***** Supplied information *****
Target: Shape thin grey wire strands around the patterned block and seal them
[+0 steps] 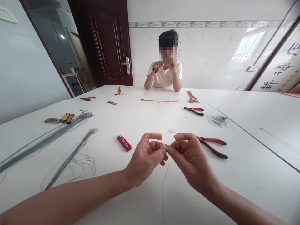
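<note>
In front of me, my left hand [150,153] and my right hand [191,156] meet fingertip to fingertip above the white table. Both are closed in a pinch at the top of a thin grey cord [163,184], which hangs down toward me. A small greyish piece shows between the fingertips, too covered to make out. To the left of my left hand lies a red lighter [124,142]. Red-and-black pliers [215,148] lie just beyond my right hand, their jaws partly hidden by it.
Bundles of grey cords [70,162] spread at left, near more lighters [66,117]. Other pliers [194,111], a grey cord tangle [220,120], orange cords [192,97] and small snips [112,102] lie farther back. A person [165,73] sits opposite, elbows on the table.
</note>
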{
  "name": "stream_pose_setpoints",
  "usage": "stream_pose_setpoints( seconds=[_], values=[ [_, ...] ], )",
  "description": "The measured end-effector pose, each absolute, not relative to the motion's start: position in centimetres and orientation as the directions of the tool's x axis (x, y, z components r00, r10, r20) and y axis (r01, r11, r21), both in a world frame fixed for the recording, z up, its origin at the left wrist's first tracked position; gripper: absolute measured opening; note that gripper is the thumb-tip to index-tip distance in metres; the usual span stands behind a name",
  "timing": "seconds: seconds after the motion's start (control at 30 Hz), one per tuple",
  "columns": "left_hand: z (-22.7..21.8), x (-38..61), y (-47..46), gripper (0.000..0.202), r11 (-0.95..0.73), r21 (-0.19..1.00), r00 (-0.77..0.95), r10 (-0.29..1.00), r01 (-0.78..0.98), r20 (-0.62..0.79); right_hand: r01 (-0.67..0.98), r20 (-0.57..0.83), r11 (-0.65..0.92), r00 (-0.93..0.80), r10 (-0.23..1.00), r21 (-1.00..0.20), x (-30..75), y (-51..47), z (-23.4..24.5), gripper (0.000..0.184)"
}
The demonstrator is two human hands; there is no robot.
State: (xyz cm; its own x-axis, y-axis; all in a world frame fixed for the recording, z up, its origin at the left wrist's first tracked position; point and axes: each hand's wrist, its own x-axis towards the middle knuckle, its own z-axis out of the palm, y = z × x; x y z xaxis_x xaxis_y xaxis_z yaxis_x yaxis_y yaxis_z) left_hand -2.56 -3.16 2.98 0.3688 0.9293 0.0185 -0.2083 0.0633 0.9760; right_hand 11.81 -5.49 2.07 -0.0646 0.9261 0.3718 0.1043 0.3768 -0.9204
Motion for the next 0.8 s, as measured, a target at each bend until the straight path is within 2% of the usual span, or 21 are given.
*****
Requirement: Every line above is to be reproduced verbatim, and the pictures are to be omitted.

Output for this task:
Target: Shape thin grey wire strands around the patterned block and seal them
[+0 steps] 
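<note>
In front of me, my left hand [150,153] and my right hand [191,156] meet fingertip to fingertip above the white table. Both are closed in a pinch at the top of a thin grey cord [163,184], which hangs down toward me. A small greyish piece shows between the fingertips, too covered to make out. To the left of my left hand lies a red lighter [124,142]. Red-and-black pliers [215,148] lie just beyond my right hand, their jaws partly hidden by it.
Bundles of grey cords [70,162] spread at left, near more lighters [66,117]. Other pliers [194,111], a grey cord tangle [220,120], orange cords [192,97] and small snips [112,102] lie farther back. A person [165,73] sits opposite, elbows on the table.
</note>
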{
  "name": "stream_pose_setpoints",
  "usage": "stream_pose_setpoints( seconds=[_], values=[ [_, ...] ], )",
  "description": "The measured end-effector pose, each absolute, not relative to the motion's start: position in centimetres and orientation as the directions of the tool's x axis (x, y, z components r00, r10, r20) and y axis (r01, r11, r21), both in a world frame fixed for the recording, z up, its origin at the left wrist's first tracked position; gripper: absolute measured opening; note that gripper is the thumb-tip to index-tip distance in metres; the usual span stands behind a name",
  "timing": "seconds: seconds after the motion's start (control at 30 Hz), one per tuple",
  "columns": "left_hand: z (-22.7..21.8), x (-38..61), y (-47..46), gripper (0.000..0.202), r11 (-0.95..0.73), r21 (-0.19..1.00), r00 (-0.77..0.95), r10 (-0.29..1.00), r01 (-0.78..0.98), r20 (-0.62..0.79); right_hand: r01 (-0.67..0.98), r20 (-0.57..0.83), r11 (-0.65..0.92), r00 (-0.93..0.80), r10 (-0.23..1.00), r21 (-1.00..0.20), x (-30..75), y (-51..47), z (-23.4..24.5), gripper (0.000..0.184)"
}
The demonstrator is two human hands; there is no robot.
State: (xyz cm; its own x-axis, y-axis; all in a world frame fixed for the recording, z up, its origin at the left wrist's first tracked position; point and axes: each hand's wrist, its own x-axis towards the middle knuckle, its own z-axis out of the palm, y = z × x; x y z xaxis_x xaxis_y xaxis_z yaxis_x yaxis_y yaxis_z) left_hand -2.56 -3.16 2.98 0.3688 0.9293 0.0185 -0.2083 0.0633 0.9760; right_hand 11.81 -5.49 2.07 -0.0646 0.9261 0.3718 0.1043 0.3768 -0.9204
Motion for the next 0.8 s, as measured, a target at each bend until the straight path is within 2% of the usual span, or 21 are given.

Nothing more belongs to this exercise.